Aim of the task: Retype only what runs from the first line of the records to the line with "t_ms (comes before", inclusive, and no pictures.

Material to process:
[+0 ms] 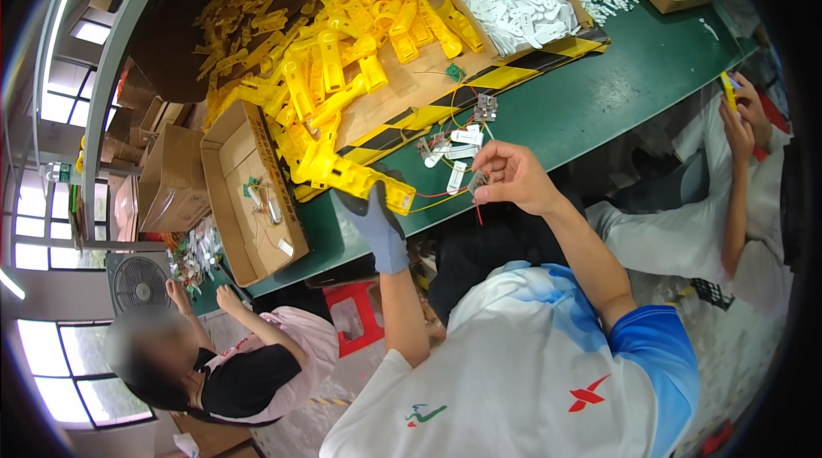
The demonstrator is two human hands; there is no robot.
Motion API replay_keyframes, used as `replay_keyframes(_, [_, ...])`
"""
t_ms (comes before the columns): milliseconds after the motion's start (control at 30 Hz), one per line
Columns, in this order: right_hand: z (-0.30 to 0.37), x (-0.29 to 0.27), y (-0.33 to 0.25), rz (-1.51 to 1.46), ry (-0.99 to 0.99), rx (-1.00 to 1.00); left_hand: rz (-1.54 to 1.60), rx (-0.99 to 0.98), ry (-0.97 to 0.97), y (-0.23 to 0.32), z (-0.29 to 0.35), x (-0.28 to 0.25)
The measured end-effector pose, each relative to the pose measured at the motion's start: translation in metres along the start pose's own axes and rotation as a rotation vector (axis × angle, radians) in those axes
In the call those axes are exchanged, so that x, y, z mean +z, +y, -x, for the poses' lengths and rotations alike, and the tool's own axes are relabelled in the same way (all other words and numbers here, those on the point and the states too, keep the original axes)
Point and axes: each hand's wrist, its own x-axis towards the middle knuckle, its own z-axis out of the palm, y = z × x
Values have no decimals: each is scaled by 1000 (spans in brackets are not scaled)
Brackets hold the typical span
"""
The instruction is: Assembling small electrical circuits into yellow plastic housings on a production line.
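Note:
My left hand, in a grey work glove, is closed round a long yellow plastic housing. The bare right hand pinches a small metal part with its thumb and fingertips. Thin red and yellow wires run from that part to the near end of the housing. Just beyond the right hand lie several small white plastic pieces on the green table. Among and beside them are another wired metal part and a small green circuit board.
Yellow housings are piled behind a black-and-yellow striped edge. White parts fill a cardboard box at the back. At left stands a cardboard tray with wired pieces. Co-workers sit on both sides; the right one holds something yellow.

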Motion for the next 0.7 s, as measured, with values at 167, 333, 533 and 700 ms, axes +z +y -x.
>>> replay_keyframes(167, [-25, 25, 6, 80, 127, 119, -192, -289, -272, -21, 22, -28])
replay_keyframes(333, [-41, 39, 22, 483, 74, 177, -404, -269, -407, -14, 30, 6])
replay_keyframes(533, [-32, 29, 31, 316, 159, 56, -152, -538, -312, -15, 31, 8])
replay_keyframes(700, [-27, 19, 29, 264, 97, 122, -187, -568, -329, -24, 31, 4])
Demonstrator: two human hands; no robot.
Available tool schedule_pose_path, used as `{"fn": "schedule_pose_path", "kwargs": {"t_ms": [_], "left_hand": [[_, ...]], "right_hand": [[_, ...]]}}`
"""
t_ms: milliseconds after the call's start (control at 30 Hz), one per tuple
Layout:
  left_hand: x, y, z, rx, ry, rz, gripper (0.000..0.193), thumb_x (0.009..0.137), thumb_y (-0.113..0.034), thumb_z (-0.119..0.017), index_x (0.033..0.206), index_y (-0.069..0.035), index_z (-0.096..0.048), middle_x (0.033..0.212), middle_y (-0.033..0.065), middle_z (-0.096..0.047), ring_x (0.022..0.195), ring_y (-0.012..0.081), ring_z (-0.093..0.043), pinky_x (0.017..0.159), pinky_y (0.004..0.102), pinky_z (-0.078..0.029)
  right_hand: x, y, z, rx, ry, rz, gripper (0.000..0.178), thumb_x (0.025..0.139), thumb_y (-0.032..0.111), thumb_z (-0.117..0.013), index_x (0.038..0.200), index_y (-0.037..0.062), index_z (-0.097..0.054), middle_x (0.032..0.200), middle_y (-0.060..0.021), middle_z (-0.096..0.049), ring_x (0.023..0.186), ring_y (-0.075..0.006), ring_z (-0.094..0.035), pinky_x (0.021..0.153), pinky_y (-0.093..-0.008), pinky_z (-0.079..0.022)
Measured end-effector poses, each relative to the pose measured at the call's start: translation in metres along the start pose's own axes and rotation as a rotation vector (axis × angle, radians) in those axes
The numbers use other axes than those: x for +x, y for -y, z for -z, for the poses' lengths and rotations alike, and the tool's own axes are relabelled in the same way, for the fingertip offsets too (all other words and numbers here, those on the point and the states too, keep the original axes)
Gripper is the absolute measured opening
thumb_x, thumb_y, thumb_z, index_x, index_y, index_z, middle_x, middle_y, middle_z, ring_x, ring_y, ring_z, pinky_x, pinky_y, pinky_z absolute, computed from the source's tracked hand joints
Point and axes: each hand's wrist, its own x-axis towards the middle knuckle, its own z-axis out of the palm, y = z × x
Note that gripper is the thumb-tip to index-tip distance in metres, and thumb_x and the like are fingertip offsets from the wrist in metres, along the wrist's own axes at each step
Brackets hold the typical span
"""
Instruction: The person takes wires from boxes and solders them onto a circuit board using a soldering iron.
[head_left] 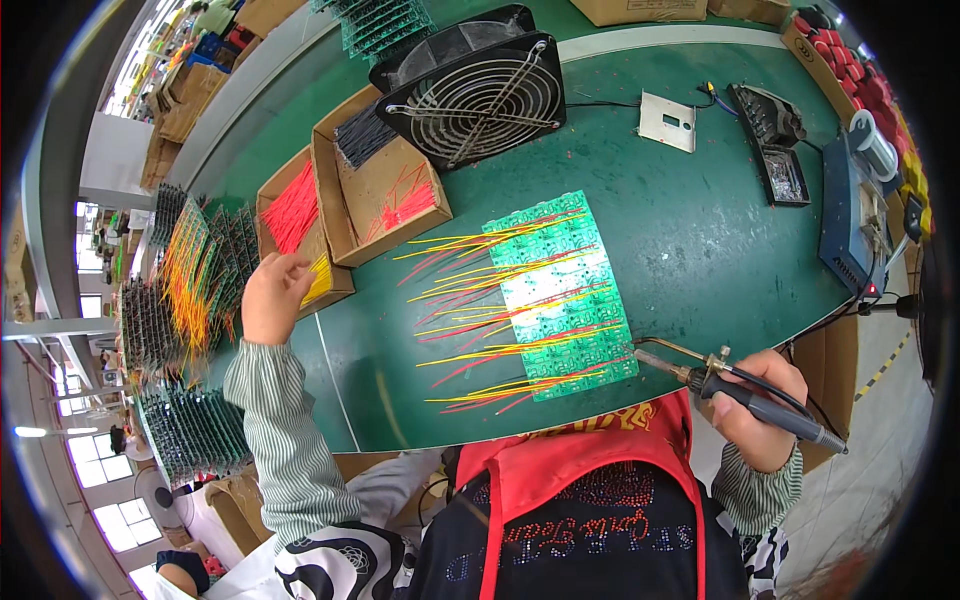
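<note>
My left hand (275,295) reaches to the near end of a cardboard box, its fingers curled together beside a bundle of yellow wires (319,280). What its fingertips pinch, if anything, is too small to make out. In my right hand (762,405) is a soldering iron (765,408) with a thin metal solder-feed tube (672,346) along it. The iron's tip points left, close to the right edge of a green circuit board panel (560,300). Rows of yellow, red and dark wires (465,325) lie across the panel, their loose ends stretching left over the table.
Cardboard boxes hold red wires (290,210) and black wires (358,134). Behind them stands a black fan (478,95). A blue soldering station (855,220) with a solder spool (873,145) is at right, near a black tray (782,175). Wired boards (195,275) stack at left.
</note>
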Motion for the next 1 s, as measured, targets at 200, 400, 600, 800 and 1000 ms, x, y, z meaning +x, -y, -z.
{"fn": "schedule_pose_path", "kwargs": {"t_ms": [200,400,600,800,1000], "left_hand": [[0.020,0.028,-0.032,-0.191,0.127,-0.027,0.012,0.073,-0.006,-0.067,0.083,0.000,-0.066,0.076,0.0109,-0.059,0.065,0.0225,-0.058,0.062,0.0318,-0.047],[0.012,0.020,-0.026,-0.122,-0.017,-0.070,0.010,0.075,-0.008,-0.068,0.080,0.001,-0.066,0.075,0.0122,-0.062,0.066,0.0236,-0.060,0.062,0.0322,-0.047],[-0.002,-0.005,-0.012,-0.088,-0.160,-0.065,0.011,0.078,-0.011,-0.067,0.082,0.000,-0.067,0.076,0.0130,-0.063,0.070,0.0277,-0.061,0.066,0.0337,-0.048],[-0.027,-0.133,0.006,-0.388,-0.159,-0.153,0.009,0.078,-0.006,-0.067,0.084,0.000,-0.064,0.079,0.0112,-0.063,0.071,0.0267,-0.061,0.063,0.0324,-0.048],[-0.070,-0.243,-0.016,-0.644,0.227,-0.574,0.010,0.075,-0.003,-0.066,0.084,-0.002,-0.062,0.079,0.0104,-0.058,0.072,0.0275,-0.060,0.061,0.0370,-0.048]], "right_hand": [[0.003,0.004,-0.001,0.022,0.015,-0.052,0.021,0.063,0.009,-0.072,0.077,0.0012,-0.060,0.063,-0.0035,-0.060,0.054,-0.0105,-0.057,0.052,-0.0240,-0.044],[0.005,-0.001,0.001,0.065,0.015,-0.065,0.021,0.063,0.010,-0.072,0.078,0.0008,-0.060,0.065,-0.0049,-0.061,0.054,-0.0112,-0.057,0.053,-0.0242,-0.045],[0.008,0.005,0.006,-0.056,0.020,0.001,0.021,0.064,0.010,-0.073,0.077,0.0006,-0.060,0.065,-0.0051,-0.061,0.055,-0.0112,-0.057,0.053,-0.0242,-0.045],[0.007,0.005,0.007,-0.025,0.028,0.026,0.018,0.066,0.010,-0.072,0.078,0.0013,-0.061,0.065,-0.0055,-0.063,0.055,-0.0123,-0.061,0.052,-0.0241,-0.047],[0.003,0.003,0.014,-0.072,0.098,0.182,0.019,0.069,0.012,-0.073,0.079,0.0018,-0.062,0.067,-0.0059,-0.064,0.054,-0.0141,-0.062,0.050,-0.0247,-0.047]]}}
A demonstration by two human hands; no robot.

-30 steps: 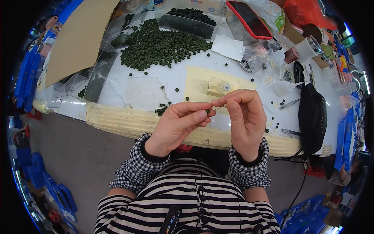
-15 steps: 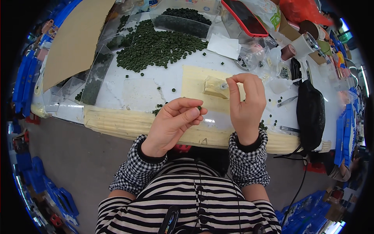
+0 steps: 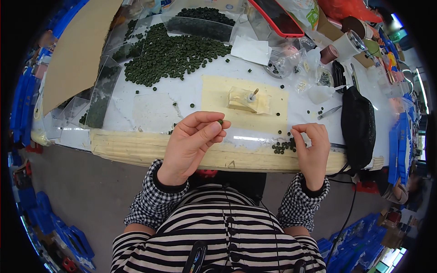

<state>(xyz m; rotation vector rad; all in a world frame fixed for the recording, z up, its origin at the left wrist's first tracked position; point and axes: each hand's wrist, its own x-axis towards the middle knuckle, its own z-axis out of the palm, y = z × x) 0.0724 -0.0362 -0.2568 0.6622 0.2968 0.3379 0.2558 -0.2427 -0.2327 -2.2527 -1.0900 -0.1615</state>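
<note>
Between thumb and forefinger, my left hand pinches a small dark green round piece. My right hand is closed in a pinch at the table's front edge; what its fingertips hold, if anything, is too small to make out. Just beside those fingertips lies a little cluster of green pieces. Farther back, a block wrapped in yellowish tape rests on a yellow sheet, with a thin stick standing up from its right end.
A large heap of green pieces spreads across the back left, near a clear box of more pieces. A white tissue and red-cased phone lie behind. Tweezers and a black pouch are at right.
My right hand has let go of the thin stick at the block and moved toward me and right, to the cluster of pieces. The left hand still holds its green piece.
</note>
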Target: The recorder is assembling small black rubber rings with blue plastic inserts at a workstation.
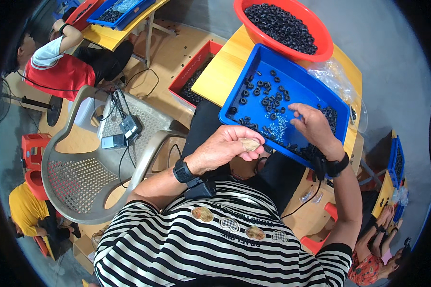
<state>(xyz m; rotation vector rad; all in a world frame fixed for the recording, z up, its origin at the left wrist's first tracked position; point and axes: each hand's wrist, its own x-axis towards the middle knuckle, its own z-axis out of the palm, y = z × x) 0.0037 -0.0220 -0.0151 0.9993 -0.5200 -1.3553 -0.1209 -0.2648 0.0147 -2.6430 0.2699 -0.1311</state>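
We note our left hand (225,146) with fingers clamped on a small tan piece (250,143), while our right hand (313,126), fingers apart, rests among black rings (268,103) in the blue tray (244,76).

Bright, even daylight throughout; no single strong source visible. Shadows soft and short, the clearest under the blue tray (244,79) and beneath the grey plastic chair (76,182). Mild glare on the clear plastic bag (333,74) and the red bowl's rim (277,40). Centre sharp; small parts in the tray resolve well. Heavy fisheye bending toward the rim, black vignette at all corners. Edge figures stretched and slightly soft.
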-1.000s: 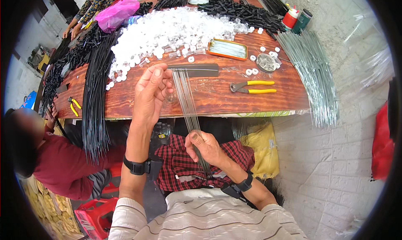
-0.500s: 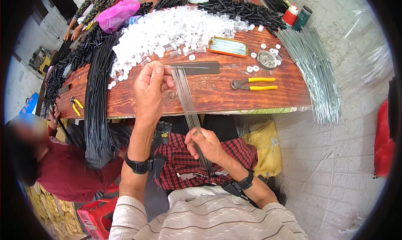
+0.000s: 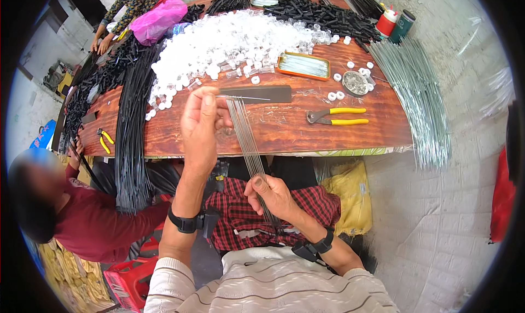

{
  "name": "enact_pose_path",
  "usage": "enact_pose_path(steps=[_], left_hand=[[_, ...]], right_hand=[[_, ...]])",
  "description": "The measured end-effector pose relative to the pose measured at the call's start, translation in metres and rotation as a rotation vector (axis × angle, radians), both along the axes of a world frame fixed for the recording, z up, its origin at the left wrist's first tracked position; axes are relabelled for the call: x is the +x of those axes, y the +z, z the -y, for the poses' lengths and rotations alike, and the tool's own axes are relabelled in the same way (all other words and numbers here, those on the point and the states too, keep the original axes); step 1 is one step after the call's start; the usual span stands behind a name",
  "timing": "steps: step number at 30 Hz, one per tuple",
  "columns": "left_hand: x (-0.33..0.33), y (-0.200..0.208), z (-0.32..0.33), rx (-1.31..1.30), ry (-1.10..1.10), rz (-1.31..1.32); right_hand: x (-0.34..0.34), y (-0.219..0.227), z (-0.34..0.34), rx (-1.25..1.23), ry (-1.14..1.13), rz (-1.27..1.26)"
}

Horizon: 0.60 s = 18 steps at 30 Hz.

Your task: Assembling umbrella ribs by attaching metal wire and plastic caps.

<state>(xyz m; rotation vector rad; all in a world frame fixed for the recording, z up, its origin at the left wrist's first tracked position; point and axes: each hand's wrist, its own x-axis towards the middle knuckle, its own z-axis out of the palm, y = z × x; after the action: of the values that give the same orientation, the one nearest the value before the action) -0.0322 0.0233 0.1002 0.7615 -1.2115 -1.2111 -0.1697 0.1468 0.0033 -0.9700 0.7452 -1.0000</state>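
Head view, looking down from the person's own eyes. Nearest, the right hand (image 3: 272, 195) sits low over the lap, fingers closed around the lower end of a thin bundle of metal wires (image 3: 249, 146). The bundle rises away from the body, tilted slightly left, with its upper end fanning apart over the near edge of the wooden table (image 3: 284, 128). The left hand (image 3: 201, 128) is raised above that edge, thumb and fingertips pinched at the fanned wire tips; whether it grips one wire or several cannot be told.

To do this well, it seems best to keep the lower grip firm so the bundle stays together, while the upper pinch separates only lightly.

Just beyond the tips lies a flat black strip (image 3: 257, 94). To the right, well apart, are yellow-handled pliers (image 3: 334, 116). Farther back spreads a heap of small white plastic caps (image 3: 229, 42), with an orange tray (image 3: 303, 66) beside it. Long silver rods (image 3: 415, 100) overhang the table's right edge, and black rods (image 3: 131, 132) drape off its left, where another person in a red sleeve (image 3: 104, 228) sits close. Open room is mainly to the right, above the lap.
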Motion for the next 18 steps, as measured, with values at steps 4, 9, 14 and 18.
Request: enact_pose_path(steps=[4,9,14,18], left_hand=[[-0.011,0.006,-0.009,0.056,-0.206,0.192],[-0.014,0.012,-0.009,-0.015,-0.336,0.276],[-0.025,0.011,-0.011,-0.092,-0.302,0.244],[-0.034,0.008,-0.015,-0.13,-0.261,0.2]], right_hand=[[0.0,0.001,0.003,0.026,0.027,0.009],[-0.001,0.004,0.005,0.035,0.032,0.066],[-0.007,0.014,0.006,0.038,0.043,0.101],[-0.012,0.017,0.006,0.018,0.027,0.035]])
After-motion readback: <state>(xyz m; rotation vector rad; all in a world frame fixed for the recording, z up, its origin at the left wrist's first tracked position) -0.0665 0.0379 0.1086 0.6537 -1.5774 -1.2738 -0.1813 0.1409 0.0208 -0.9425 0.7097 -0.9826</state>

Task result:
[+0 ms] 
The demonstrator is two human hands; there is no robot.
Motion API replay_keyframes, used as `replay_keyframes(_, [_, ...])`
"""
t_ms (comes before the columns): milliseconds after the motion's start (control at 30 Hz), one per line

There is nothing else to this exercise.